Senator Jeff Sessions (R–AL) and the Senate Budget Committee staff, who commissioned the GAO report, translated the 75-year percentage estimate into today’s dollar amount, which would be $6.2 trillion over the next 75 years.[20]

Promise #7: “[W]hatever ideas exist in terms of bending the cost curve and starting to reduce costs for families, businesses, and government, those elements are in this bill.”[21]

Reality: Health spending is still rising and is projected to grow at an average rate of 5.8 percent from 2012 to 2022.[22]

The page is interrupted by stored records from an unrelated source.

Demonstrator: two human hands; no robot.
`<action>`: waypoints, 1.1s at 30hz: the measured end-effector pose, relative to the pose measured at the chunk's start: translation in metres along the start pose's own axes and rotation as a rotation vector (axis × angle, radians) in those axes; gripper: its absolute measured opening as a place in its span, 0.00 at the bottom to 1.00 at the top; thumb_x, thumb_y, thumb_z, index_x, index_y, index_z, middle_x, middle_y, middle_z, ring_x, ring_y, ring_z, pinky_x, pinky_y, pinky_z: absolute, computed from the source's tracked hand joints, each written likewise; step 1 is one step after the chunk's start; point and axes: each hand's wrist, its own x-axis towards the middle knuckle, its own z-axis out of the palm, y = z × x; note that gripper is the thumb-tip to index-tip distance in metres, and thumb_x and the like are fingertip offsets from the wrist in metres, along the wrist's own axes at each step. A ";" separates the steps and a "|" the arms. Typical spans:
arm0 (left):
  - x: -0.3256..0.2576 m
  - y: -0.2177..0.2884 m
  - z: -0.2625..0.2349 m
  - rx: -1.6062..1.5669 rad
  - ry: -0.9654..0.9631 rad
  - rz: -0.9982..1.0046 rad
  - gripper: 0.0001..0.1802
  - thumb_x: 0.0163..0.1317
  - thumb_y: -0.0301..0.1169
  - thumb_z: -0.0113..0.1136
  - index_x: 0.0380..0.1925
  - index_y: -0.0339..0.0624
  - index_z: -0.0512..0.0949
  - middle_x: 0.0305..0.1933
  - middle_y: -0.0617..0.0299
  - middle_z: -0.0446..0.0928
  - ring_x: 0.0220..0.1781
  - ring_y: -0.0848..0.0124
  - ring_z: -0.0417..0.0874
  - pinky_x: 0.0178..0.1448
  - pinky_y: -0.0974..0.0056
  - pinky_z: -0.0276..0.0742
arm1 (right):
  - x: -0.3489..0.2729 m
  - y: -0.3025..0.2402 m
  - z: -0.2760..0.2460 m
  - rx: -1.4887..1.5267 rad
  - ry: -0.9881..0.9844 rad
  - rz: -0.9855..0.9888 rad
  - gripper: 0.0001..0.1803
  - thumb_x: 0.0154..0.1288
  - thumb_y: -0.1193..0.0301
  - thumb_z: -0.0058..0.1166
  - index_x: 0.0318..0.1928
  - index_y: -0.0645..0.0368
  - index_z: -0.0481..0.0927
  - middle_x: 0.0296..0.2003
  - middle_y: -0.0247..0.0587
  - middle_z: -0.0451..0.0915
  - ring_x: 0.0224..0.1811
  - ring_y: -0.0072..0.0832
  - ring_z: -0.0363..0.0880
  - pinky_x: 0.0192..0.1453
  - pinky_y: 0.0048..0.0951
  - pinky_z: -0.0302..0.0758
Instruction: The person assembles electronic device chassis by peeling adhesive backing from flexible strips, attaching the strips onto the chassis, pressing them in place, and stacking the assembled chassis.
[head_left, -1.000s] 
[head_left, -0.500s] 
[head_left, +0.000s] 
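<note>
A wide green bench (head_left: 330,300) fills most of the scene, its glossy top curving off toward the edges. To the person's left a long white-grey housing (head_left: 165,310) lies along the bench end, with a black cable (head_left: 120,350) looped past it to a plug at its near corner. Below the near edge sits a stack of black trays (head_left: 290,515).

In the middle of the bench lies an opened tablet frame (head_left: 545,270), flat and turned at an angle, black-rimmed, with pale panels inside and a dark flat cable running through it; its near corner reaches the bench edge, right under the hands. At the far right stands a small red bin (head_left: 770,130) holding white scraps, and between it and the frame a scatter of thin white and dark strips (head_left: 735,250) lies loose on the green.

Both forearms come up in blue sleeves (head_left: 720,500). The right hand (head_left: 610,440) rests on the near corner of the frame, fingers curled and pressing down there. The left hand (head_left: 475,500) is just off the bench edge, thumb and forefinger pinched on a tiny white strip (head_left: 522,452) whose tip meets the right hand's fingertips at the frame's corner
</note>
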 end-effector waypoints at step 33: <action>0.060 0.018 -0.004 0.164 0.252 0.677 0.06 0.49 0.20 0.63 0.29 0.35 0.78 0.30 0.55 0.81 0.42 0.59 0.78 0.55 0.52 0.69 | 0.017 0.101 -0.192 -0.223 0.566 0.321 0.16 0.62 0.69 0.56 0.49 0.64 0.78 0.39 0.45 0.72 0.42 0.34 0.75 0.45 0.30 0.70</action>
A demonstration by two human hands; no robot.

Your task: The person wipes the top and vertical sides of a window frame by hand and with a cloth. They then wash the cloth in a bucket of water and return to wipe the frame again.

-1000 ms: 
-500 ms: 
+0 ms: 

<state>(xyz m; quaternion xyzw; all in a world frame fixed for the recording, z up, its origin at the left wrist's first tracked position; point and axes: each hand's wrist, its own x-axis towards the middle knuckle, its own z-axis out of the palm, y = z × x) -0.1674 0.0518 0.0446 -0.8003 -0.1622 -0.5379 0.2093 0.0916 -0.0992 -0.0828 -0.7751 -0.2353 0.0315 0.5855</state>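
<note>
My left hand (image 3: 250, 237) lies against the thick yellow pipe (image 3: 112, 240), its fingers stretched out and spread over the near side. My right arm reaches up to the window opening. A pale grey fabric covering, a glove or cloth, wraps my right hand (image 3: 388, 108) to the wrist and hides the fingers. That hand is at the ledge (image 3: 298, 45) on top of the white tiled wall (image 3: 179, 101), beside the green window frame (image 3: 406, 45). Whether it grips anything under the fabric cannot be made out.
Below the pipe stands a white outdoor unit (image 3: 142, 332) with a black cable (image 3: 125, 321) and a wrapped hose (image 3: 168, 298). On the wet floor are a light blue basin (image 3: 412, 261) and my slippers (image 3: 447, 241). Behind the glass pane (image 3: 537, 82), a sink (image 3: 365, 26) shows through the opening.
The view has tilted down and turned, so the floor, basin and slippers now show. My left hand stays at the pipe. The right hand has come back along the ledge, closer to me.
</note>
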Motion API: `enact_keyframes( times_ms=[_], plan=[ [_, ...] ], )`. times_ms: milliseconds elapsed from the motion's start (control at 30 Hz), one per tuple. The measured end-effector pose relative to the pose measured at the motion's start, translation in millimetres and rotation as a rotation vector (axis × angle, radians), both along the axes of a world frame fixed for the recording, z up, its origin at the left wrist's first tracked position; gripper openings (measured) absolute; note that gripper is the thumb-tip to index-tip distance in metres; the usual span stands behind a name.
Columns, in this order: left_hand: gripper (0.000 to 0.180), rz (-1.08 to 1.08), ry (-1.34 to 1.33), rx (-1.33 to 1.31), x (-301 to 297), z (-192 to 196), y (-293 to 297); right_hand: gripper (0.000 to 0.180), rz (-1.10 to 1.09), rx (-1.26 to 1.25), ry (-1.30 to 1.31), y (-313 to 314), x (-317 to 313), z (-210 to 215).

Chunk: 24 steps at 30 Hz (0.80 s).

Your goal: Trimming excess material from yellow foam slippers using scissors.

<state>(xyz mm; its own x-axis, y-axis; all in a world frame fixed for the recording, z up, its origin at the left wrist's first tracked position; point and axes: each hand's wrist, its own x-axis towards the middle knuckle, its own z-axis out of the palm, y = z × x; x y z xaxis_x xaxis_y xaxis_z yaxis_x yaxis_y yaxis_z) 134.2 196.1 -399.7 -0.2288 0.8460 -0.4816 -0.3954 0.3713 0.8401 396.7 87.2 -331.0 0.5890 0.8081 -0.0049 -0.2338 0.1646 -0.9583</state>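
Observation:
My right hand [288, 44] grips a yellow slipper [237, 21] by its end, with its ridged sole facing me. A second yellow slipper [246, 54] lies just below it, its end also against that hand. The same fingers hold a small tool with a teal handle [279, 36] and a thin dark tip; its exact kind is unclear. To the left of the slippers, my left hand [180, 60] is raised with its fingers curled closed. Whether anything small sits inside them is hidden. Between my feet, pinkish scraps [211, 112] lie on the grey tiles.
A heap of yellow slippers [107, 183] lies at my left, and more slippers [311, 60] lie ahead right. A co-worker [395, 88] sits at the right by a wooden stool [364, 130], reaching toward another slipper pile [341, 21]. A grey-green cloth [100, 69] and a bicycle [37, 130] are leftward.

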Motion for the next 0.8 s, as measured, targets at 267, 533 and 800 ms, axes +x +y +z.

While growth in health spending has been slower recently compared to the past, that is largely due to the sluggish economic recovery. Indeed, Obamacare’s new entitlements will help drive greater health spending in 2014 and beyond.[23]

Promise #8: “I will protect Medicare.”[24]

Reality: Obamacare cuts Medicare spending.

Obamacare makes unprecedented and unrealistic payment reductions to Medicare providers and Medicare Advantage plans in order to finance the new spending in the law. The cuts amount to over $700 billion from 2013 to 2022.[25]

If Congress allows these draconian reductions to take place, it will significantly impact seniors’ ability to access care.[26]

Promise #9: “I will sign a universal health care bill into law by the end of my first term as president that will cover every American.”[27]

Reality: Millions of Americans will remain uninsured.

Despite spending nearly $1.8 trillion in new spending from 2014 to 2023, the law falls far short of universal coverage. Indeed, Obamacare is projected by the CBO to leave 31 million uninsured after a decade of full implementation.[28]

Promise #10: “So this law means more choice, more competition, lower costs for millions of Americans.”[29]

Reality: Obamacare has not increased insurer competition or consumer choice.
In the vast majority of states, the number of insurers competing in the state’s exchange is actually less than the number of carriers that previously sold individual market policies in the state.[30]

And at the local level, for 35 percent of the nation’s counties, exchange enrollees will have a choice of plans from only two insurers—a duopoly. In 17 percent of counties, consumers will have no choice—a monopoly—as only one carrier is offering coverage in the exchange.[31]